Schema validation passed! Data stored in 'datasets/adult_income.parquet'.


## 3. Profiling the Dataset

In [19]:
#Load the Parquet file
parquet_file = 'datasets/adult_income.parquet'
df = pd.read_parquet(parquet_file)

In [20]:
#Generate the profile report
profile = ProfileReport(df, title="Adult Income Dataset Profile", explorative=True)

In [21]:
#Save the profile report as an HTML file
profile_file = "profiling_report/adult_income_profile.html"
profile.to_file(profile_file)
print(f"✅ Profile report saved as '{profile_file}'.")

Summarize dataset:   0%|          | 0/5 [00:00<?, ?it/s]

Generate report structure:   0%|          | 0/1 [00:00<?, ?it/s]

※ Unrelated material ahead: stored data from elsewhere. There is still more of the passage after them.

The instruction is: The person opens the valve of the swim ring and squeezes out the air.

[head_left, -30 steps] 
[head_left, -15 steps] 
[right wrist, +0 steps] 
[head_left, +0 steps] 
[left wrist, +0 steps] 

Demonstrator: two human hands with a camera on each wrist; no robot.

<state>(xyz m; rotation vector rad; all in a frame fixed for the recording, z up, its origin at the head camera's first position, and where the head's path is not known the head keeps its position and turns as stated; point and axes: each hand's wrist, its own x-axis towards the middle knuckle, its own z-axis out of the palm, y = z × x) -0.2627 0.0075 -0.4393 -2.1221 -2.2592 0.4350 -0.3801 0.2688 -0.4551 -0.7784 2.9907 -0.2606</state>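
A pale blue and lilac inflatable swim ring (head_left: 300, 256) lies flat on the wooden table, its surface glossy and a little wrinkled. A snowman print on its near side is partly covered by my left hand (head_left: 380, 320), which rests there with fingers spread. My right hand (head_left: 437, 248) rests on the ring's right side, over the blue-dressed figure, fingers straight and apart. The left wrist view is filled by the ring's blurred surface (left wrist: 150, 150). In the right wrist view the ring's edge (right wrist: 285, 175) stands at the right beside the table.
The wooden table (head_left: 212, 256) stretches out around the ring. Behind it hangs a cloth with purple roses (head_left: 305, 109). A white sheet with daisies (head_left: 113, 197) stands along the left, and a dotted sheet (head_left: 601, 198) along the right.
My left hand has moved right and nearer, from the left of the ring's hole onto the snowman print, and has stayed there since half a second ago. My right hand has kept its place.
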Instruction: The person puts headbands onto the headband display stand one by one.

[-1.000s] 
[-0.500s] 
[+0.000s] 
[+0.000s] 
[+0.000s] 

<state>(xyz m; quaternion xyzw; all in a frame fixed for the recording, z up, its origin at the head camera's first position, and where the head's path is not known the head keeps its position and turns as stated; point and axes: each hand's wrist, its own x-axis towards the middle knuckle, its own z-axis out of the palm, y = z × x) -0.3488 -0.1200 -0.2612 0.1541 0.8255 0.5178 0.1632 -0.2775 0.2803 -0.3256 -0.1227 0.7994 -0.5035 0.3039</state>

Render HTML:   0%|          | 0/1 [00:00<?, ?it/s]

Export report to file:   0%|          | 0/1 [00:00<?, ?it/s]

✅ Profile report saved as 'profiling_report/adult_income_profile.html'.


In [22]:
from IPython.core.display import HTML

HTML(profile.to_notebook_iframe())

<IPython.core.display.HTML object>

## 4. Train-Test Split


In [23]:
#Set a random seed for reproducibility
RANDOM_SEED = 42

In [24]:
train_df, temp_df = train_test_split(df, test_size=0.4, random_state=RANDOM_SEED, stratify=df['income'])

In [25]:
test_df, prod_df = train_test_split(temp_df, test_size=0.5, random_state=RANDOM_SEED, stratify=temp_df['income'])

In [26]:
#Display the size of each split
print(f"Train Set Shape: {train_df.shape}")
print(f"Test Set Shape: {test_df.shape}")
print(f"Production Set Shape: {prod_df.shape}")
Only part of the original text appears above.